Simple English definitions for legal terms
Read a random definition: trustee, U.S.
A bailment is when one person gives their personal property to another person for a specific reason, but the ownership of the property doesn't change. It can be a contract between the two people or just happen because it's the right thing to do. If the person who takes care of the property gets paid, it's called a "bailment for hire." If they don't get paid, it's called a "gratuitous bailment." The person who gives the property is called the "bailor" and the person who takes care of it is called the "bailee."
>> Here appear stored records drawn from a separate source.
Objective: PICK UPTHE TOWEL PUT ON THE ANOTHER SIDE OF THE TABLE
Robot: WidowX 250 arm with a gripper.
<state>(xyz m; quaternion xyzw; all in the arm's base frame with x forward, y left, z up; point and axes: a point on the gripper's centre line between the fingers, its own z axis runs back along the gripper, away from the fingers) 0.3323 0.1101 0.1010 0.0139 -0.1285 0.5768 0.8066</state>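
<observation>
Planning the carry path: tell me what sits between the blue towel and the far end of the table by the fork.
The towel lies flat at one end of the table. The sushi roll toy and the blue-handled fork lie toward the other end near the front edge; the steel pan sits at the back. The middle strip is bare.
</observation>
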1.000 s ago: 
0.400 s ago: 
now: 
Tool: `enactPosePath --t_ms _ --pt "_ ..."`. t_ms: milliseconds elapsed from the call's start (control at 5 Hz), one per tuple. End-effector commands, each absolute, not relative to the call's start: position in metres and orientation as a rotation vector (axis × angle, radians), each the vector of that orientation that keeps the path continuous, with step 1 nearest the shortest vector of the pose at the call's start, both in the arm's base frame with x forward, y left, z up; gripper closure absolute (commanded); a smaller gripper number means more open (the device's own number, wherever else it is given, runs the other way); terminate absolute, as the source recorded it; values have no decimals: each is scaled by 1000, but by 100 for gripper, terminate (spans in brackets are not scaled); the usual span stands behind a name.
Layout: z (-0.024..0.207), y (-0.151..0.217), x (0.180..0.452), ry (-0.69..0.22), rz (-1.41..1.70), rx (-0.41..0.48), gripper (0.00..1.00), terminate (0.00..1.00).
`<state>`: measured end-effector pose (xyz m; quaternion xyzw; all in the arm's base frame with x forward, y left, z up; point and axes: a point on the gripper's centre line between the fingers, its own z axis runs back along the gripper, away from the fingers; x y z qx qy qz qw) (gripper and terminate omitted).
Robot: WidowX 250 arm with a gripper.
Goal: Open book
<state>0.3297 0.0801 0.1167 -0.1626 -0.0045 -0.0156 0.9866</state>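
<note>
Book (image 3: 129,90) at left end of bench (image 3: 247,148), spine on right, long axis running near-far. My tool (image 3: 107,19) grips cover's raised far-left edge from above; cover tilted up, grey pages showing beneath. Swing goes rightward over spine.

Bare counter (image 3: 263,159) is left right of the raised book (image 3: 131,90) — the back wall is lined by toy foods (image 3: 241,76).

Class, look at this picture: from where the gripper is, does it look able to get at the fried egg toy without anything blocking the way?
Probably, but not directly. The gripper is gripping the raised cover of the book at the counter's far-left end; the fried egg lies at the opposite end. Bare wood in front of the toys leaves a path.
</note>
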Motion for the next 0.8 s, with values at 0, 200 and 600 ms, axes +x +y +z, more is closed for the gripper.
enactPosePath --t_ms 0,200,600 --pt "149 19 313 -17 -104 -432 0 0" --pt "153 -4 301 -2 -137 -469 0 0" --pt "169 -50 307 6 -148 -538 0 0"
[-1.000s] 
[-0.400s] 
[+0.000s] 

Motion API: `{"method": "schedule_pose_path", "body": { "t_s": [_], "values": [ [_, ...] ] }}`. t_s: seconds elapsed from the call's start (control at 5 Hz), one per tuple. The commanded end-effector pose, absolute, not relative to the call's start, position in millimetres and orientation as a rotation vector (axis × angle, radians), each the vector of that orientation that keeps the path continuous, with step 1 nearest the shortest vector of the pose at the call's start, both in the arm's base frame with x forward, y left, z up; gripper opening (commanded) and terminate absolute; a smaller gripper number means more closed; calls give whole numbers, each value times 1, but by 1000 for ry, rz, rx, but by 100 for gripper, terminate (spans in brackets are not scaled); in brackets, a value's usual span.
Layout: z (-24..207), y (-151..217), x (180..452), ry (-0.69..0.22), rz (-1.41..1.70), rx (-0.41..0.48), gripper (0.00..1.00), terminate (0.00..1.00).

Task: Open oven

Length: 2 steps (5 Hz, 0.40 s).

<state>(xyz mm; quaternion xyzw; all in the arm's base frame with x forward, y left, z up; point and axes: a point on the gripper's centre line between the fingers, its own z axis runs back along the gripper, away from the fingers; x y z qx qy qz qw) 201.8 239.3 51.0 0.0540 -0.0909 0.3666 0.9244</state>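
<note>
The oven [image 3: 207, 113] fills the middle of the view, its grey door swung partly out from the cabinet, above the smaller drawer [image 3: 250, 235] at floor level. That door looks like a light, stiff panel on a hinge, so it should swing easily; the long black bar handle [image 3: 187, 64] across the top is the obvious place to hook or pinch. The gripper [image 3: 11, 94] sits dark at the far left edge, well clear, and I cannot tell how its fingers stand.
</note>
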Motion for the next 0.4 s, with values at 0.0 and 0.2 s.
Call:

A lucrative bailment is a type of bailment where the bailee (the person who receives the property) is compensated for holding the property. This can happen when someone leaves their car with a parking attendant and pays a fee for the service. The bailee is responsible for keeping the property safe and returning it to the bailor (the person who owns the property) when the agreed-upon time is up.
Another example of a lucrative bailment is when someone hires a moving company to transport their belongings from one place to another. The moving company is compensated for holding and transporting the property, and they are responsible for keeping it safe during the move.
These examples illustrate the definition of a lucrative bailment because in both cases, the bailee is being paid for their services. They have a legal obligation to keep the property safe and return it to the bailor in the same condition it was received. This type of bailment is different from a gratuitous bailment, where the bailee receives no compensation for holding the property.